The net result is that if we take any set of processes on a highly parallel system there are some characteristics of this set that are sufficiently complex and impacted by unknown external elements that they are random – truly random. For example if we create three separate processes that generate a pseudo random number set based on some seed (using unique values in each), and point all of them to some shared memory resource- where the value is read as input and the output is written back. Since the operation of the task scheduler means that the order of execution of these three threads is completely arbitrary, it is not possible to determine what the sequence is deterministically – the result would be something more random than a PRNG. A not so subtle (and critical) assumption is that the system has other tasks and processes it is managing, which directly impact the scheduler, introducing entropy to the system.

Before we go on, lets take a closer look at this. Note that if some piece of software functions the same (internally and externally) every time it executes, it is deterministic. If this same piece of software functions differently based on external factors that are unrelated to this software, that is non-deterministic. Since kernel level resource managers (memory, scheduler, etc) function in response to system factors and factors from each and every running process – that means that from the perspective of any one software package, certain environmental factors are non-deterministic (i.e. random). In addition to the scheduling and sequencing aspects identified above, memory allocations will also be granted or moved in a similar way.

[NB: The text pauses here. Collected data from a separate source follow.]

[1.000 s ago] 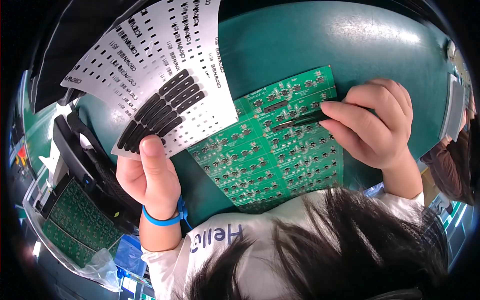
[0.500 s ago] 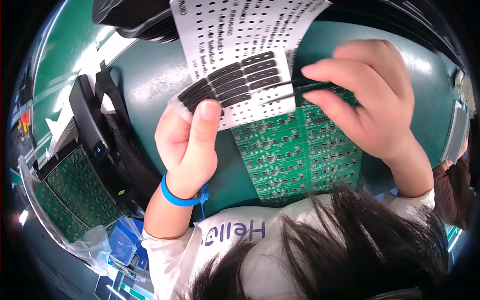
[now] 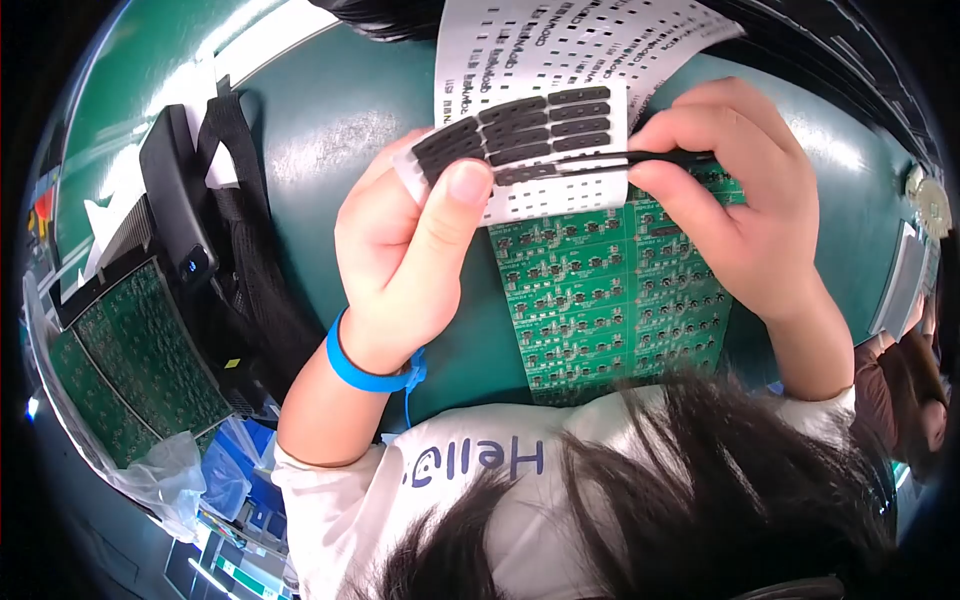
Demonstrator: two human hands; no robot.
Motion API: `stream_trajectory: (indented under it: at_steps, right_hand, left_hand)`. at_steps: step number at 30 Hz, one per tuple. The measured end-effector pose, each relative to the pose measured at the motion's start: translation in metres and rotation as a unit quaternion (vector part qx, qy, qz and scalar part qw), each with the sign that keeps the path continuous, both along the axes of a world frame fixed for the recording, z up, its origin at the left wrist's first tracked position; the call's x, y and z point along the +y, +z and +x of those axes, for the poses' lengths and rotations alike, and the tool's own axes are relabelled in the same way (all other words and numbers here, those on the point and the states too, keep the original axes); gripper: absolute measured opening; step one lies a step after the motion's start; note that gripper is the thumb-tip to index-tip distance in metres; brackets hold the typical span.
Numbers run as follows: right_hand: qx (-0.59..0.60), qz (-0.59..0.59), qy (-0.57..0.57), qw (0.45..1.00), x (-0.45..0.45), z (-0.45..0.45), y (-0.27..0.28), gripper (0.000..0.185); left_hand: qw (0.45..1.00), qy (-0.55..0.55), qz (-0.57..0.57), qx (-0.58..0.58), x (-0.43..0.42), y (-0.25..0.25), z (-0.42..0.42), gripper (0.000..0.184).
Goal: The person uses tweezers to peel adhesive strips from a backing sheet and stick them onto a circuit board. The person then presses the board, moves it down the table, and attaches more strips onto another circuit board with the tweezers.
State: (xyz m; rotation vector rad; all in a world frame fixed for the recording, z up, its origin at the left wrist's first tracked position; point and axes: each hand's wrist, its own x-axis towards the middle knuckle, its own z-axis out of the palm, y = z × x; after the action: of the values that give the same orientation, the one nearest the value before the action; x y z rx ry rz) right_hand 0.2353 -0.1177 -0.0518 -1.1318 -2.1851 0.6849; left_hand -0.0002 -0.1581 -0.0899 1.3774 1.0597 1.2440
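Observation:
My left hand (image 3: 420,235) pinches the lower left end of a white backing sheet (image 3: 560,200), thumb on top. Rows of black oblong stickers (image 3: 515,130) cover part of the sheet, which bends back in a curl with printed lettering. Black tweezers (image 3: 680,157) are closed in my right hand (image 3: 735,190), their tips at the lowest sticker row. Whether the tips grip a sticker cannot be made out. Below the sheet, a green circuit board panel (image 3: 580,330) with small parts lies on the green table, partly covered by the sheet and hair.
At the left stand a black device with a strap (image 3: 180,200) and a container of green circuit boards (image 3: 135,360) with clear plastic. A blue bin (image 3: 240,480) is below it. Another person's brown-sleeved arm (image 3: 900,385) shows at the right edge.
The sheet and my left hand have moved right. The tweezers have left the board for the sheet's stickers, and their tips, apart half a second ago, are now closer together.

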Motion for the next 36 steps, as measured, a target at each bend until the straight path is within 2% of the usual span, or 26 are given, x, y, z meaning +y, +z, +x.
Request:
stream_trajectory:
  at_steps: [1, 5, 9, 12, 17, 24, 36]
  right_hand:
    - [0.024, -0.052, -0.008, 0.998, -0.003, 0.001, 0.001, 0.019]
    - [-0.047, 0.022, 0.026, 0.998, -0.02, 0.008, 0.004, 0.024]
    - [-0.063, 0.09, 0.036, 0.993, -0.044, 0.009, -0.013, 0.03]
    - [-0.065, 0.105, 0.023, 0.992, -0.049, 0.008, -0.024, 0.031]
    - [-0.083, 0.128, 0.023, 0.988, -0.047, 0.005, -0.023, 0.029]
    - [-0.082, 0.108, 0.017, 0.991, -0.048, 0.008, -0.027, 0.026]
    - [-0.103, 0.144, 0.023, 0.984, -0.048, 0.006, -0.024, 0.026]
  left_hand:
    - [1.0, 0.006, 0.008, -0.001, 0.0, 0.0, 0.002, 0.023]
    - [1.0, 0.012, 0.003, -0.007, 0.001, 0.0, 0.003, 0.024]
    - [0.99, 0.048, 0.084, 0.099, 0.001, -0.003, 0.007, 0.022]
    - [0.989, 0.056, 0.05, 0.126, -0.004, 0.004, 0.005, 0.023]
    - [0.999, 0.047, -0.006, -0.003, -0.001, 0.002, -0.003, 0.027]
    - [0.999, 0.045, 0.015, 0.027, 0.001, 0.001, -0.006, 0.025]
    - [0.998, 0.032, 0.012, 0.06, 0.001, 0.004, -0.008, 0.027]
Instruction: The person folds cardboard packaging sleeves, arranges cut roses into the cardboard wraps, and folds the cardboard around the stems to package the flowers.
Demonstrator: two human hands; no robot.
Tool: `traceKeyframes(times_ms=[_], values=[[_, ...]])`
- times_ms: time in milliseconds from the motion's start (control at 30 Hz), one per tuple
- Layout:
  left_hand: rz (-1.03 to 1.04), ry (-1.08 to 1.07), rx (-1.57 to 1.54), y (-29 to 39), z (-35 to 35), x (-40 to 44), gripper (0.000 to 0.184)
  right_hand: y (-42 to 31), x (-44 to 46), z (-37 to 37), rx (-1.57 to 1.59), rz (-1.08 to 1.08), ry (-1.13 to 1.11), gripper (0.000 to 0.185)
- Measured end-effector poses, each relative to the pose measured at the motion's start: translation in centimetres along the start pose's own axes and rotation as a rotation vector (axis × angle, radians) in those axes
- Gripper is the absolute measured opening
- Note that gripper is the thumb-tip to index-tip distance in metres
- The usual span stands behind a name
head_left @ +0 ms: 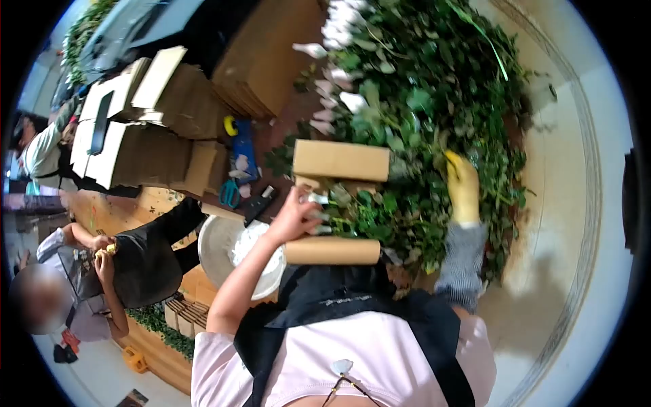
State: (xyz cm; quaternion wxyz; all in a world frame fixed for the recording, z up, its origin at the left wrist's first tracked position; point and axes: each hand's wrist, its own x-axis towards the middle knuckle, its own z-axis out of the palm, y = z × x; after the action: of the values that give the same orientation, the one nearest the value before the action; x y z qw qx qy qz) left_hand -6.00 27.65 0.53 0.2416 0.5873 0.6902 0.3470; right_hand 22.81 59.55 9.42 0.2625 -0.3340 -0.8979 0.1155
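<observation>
My bare left hand [293, 217] curls its fingers around a white-sleeved flower bud [317, 199], likely a rose, between a cardboard box [342, 160] and a rolled-edge cardboard piece [332, 251]. Leafy stems [376, 210] run from the buds toward the right. On my right hand [464, 186] is a yellow glove; its fingers are close together among the stem ends, and the leaves hide what they grip, if anything. Beyond both hands lies a large heap of leafy flower stems [434, 74], with white-sleeved heads [339, 27] along its left side.
A white bucket [210, 254] stands beside my left forearm. Turquoise scissors [229, 193], a black-handled tool [260, 203] and yellow tape [231, 126] lie near stacked cardboard [258, 54]. At left, a co-worker in a dark apron [146, 268] handles small pale flowers. Another person [47, 152] is behind open boxes.
</observation>
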Motion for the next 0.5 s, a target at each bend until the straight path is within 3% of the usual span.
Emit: traceKeyframes(times_ms=[33,167,267,367,433,500], values=[[0.059,0.017,0.030,-0.1,-0.1,0.1,0.035,-0.5,-0.4,-1.2,0.000,0.008,-0.030,0.028],[-0.024,-0.010,-0.181,-0.8,0.5,-0.1,0.044,-5.4,-2.8,-5.0,0.138,0.213,-0.206,0.030],[0.026,-0.001,0.032,0.3,-0.7,0.1,0.058,-5.0,-5.3,-5.6,-0.020,0.018,0.069,0.029],[0.011,-0.029,0.115,0.7,-1.0,0.4,0.067,-7.0,-6.1,-8.9,-0.094,0.233,0.133,0.027],[0.010,-0.030,0.166,0.8,-0.9,0.4,0.067,-6.9,-6.5,-9.6,0.018,0.160,0.063,0.030],[0.033,-0.011,0.173,0.9,-1.1,0.5,0.066,-8.0,-6.6,-8.0,0.125,0.091,-0.254,0.034]])
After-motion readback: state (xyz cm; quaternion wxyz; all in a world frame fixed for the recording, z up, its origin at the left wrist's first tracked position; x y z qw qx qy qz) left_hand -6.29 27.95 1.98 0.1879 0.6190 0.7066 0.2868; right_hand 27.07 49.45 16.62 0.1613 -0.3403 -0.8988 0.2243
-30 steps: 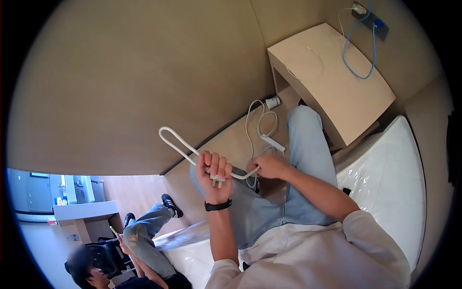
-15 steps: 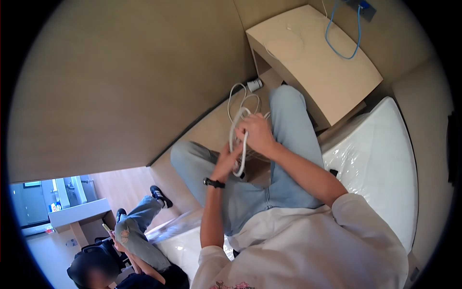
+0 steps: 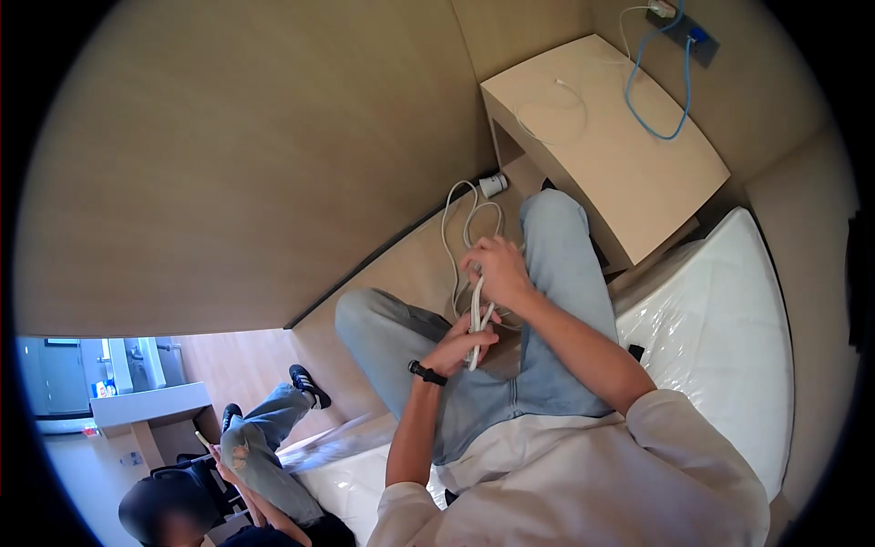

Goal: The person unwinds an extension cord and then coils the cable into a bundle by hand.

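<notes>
A folded white cable (image 3: 478,314) is bunched between my two hands above my lap. My left hand (image 3: 463,344) is closed round the lower end of the bundle. Higher up, my right hand (image 3: 498,268) has its bent fingers wrapped over the upper part of the cable. More white cable (image 3: 446,232) lies in loops on the floor beyond my hands, close to a white cylindrical object (image 3: 493,185) by the wall. The plug seen earlier cannot be made out.
A light wooden cabinet (image 3: 629,137) stands ahead at the right, with a thin cable on top. A blue cable (image 3: 688,96) hangs from a wall socket. A plastic-wrapped mattress (image 3: 720,337) is at the right. Another person (image 3: 264,456) sits at the lower left.
The long loop that stuck out to the left is now gathered into a short bundle. My hands have come together, and my left hand has moved right, onto the bundle's lower end.
</notes>
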A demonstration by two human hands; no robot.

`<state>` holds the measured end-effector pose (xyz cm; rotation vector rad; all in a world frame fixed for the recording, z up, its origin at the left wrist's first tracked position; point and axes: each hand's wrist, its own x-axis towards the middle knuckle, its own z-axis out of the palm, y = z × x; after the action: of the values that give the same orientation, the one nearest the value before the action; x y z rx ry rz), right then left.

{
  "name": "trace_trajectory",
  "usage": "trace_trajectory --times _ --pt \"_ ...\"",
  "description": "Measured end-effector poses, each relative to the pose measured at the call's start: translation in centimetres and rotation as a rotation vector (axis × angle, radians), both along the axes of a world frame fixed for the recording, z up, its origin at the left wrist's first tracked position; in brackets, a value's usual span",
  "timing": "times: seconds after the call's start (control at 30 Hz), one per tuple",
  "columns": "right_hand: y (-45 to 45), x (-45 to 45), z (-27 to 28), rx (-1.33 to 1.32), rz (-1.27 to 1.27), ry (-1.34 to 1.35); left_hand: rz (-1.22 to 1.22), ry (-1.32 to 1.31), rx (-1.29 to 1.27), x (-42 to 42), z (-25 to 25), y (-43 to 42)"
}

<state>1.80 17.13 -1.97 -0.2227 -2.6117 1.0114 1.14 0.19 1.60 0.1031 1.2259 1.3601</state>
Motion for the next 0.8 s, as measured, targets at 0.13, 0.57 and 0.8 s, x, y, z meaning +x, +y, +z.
trace_trajectory --times 0.13,0.57,0.8 --pt "1.3 -0.6 0.6 -0.158 -0.043 -0.114 0.049 0.11 -0.036 0.0 -1.1 0.2" --pt "2.4 -0.7 2.4 -0.496 0.24 0.099 0.1 0.336 -0.159 -0.1 -1.6 0.4" --pt "1.2 -2.0 -0.5 -1.119 0.009 -0.087 0.258 0.424 -0.156 -0.1 -1.7 0.6"
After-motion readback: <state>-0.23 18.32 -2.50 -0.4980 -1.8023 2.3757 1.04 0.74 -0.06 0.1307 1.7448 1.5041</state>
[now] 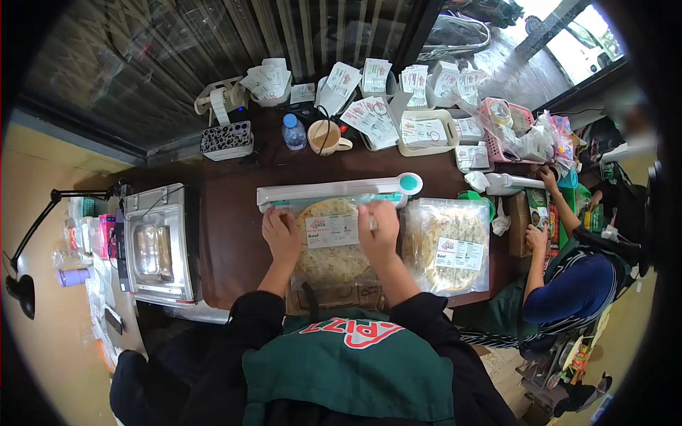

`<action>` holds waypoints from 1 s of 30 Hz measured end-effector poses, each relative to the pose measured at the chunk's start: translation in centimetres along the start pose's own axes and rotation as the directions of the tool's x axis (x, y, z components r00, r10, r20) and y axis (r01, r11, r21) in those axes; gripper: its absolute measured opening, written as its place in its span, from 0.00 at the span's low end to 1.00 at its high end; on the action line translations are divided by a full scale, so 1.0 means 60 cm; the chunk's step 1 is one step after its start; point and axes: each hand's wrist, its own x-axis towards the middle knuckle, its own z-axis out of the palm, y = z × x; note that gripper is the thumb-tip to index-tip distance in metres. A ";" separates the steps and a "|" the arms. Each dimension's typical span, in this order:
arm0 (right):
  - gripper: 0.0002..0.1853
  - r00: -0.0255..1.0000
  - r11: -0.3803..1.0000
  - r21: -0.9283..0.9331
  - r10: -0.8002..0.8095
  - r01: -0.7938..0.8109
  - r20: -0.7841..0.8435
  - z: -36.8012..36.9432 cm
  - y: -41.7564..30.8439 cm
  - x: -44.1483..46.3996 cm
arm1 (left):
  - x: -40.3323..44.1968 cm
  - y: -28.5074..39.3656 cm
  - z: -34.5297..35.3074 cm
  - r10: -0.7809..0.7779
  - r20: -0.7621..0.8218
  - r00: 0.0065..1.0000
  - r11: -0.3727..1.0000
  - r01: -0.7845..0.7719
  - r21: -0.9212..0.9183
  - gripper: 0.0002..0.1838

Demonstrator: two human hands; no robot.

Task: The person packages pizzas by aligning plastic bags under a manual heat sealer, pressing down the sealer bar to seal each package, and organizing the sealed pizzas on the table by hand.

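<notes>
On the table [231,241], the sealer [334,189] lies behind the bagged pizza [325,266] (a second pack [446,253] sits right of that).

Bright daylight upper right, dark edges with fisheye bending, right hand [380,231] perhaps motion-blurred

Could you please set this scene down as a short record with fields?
left hand: at the left side of a bagged pizza labelled Beef
right hand: at the pizza's right side, exact grip unclear
beyond: long white device with teal parts
to the right: another bagged pizza
to the left: metal machine
far side: bottle, mug
co-worker: far right
</notes>
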 end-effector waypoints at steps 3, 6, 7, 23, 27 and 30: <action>0.09 0.994 1.000 -0.012 -0.011 0.013 0.112 0.014 0.003 0.107 | -0.038 0.089 -0.054 0.360 0.337 0.870 0.924 -0.382 -0.002 0.32; 0.25 0.742 0.920 -0.355 0.353 -0.165 0.570 0.047 0.043 0.157 | -0.093 0.125 -0.044 0.493 0.606 0.625 0.819 -0.567 -0.082 0.41; 0.29 0.618 0.897 -0.424 0.403 -0.121 0.675 0.059 0.049 0.166 | -0.100 0.129 -0.038 0.535 0.626 0.567 0.776 -0.622 -0.100 0.43; 0.40 0.411 0.859 -0.512 0.471 -0.012 0.781 0.154 0.124 0.108 | -0.096 0.133 -0.017 0.443 0.692 0.570 0.777 -0.629 0.020 0.44; 0.39 0.483 0.863 -0.505 0.437 0.013 0.758 0.156 0.132 0.100 | -0.091 0.141 -0.023 0.427 0.708 0.563 0.784 -0.620 0.020 0.43; 0.38 0.552 0.873 -0.488 0.398 0.018 0.733 0.159 0.137 0.093 | -0.088 0.137 -0.026 0.440 0.698 0.565 0.804 -0.595 -0.025 0.41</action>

Of course this system level random behavior is only half the story. As software packages are built to take advantage of gigabytes of RAM, and lots of parallel execution power, they are becoming a functional aggregation of dozens (to hundreds) of independently functioning threads or processes, which introduce a new level of sequencing and interdependancies which are dependent on the task manager.

Bottom Line – Any sufficiently complex asynchronous and parallel system will have certain non-deterministic characteristics based on the number of independent sources that will influence access / use of system shared resources. Layer the complexity of parallel high level programming, and certain aspects of program operation are very non-deterministic

Back to Software Reliability

 Yes we have shown that both multitasked parallel hardware and parallel programmed software contribute to some non-deterministic behavior in operation, but we also know that for the most part software is relatively reliable. Some software is better and some is worse, but there clearly is some other set of factors in play. 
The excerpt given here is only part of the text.